"I was just holding on to so much anger, resentment and confusing emotions. I was exhausted from all the battles with services and I just didn't know how to drop it all and move on. It was effecting every other area of my life. I was so anxious and low".
Sound familiar? This is what one of Parent Carers told us, we will call her Nikki, which I am sure you will all understand is not her real name, although her words are very real. Nikki made use of our counselling service and found it life changing.
"Just having the space and someone who was there just for me, who wasn't too close like family or friends, someone who I could be honest about how I felt without the fear of hurting their feelings or being judged was so freeing. With each session I felt lighter, by the end of my sessions I was getting back to my old self, how I was before all the stuffing was knocked out of me"

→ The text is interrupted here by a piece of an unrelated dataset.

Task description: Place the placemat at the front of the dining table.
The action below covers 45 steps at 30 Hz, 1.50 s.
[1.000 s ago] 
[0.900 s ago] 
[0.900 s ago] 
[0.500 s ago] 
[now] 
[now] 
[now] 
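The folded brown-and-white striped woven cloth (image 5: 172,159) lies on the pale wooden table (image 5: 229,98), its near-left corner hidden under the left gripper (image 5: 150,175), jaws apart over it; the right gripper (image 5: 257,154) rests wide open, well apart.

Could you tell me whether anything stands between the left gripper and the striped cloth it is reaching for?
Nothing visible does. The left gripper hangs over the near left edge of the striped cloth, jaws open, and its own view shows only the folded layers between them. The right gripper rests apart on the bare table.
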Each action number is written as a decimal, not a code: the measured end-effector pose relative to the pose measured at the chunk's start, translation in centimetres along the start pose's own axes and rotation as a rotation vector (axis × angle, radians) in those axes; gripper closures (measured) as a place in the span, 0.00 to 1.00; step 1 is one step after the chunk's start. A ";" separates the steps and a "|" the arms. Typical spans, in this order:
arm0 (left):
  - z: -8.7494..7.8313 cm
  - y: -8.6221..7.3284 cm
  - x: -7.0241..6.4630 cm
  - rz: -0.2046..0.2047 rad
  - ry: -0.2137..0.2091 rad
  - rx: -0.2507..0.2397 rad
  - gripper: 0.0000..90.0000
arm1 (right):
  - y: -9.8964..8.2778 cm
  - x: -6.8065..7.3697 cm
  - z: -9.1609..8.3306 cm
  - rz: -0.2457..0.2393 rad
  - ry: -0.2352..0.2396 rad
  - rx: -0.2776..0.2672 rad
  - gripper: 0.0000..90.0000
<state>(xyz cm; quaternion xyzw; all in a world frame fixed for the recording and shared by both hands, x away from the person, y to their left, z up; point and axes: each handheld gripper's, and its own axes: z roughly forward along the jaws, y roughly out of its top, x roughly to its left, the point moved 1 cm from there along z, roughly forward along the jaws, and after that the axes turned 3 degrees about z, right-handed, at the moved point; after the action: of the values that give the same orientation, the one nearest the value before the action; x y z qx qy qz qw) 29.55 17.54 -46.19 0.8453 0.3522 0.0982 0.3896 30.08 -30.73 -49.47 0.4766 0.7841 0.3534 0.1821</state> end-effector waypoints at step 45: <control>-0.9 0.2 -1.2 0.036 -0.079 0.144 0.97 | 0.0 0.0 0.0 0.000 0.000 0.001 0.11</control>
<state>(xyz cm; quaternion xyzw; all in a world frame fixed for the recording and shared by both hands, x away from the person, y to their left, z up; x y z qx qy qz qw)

The Counselling Team are particularly motivated in supporting our parent carer community. Find out more and why from our counsellor and volunteer, Cheryl and the Counselling Team's own words below, and if you feel that you could benefit from the service, just get in touch. We are always ready to chat.
The Counselling Service Team
Nearly three years ago, three people embarked on a counselling course. Foolishly undeterred, this swiftly chartered the way to a counselling degree. United in developing our one chosen art – working with people and helping them make sense of their inner feelings.
Our main focus is to allow people a chance to be open with themselves. We endeavour to offer a safe, confidential, and non-judgmental space where people are able to open up and be ‘real’ about issues and areas of emotional worries and concerns. Our aim is to walk alongside your journey helping people discover their strength, understand how past situations may have caused a ‘stuckness’ in life which makes moving forward into the future more difficult. Some people struggle finding their own autonomy and some wish to be able to manage their stress and anxiety levels better, in order to create a healthier wellbeing.
Whatever the reason, as counsellors we encourage clients to voice what is going on for them.
Being able to have a useful insight as a volunteer at a SGPC local stay and play, we could see there was a genuine need for counselling to aid support of the other services already provided by SGPC. Last year we approached SGPC with the intention of offering a free counselling service to their members.
After several meetings and numerous coffees with Leonie, the SGPC team agreed this would be a valuable service to provide its members. After legalities were taken care of, a new counselling service was born.
It was a new venture and SGPC were happy and open enough to let it prove it’s worth. In fact, we have watched how the service has developed. This now to the point where spaces are limited and we occasionally (and reluctantly) must ask people to bear with us in waiting. Something we really dislike having to do. Suffice to say – the chance we all took was worth the stress expended in setting it all up. To date we have worked with 31 families who are parents or carers.
We feel privileged every time someone trusts us enough to share, to let us connect and work with - if only for a short time. We witness people finding an inner strength that was always there but never fully realised. They do it by their own merit. Many of the people we meet have difficulties that cannot be denied. Situations that would test or break even the most hardened, robust and together of people. Yet here they sit in front of us, holding things together much better than they realise. Little do they know how we often sit opposite the tears, inspired by their resilience and courage. We see it, even when you don’t.
We have also been appreciative for the positive feedback the service has been given. Many, have left with a greater sense of direction, and one which they uncovered themselves. The benefits often come from self-care and the realisation; that to assist and care for others, we sometimes need to assist and take care of ourselves. This is a re-occurring theme and an aspect which parents and carers tend to neglect as they habitually put others first.
Counselling not an exact science. There are all kinds of theories, approaches and techniques. We use what works best for you and your individual needs. We hope that when you visit us, you might leave with a greater understanding of why you first came. We are grateful to all those that have assisted us on our journey so far and hope that we can continue to make a difference for those who decide to cross paths with us in the future.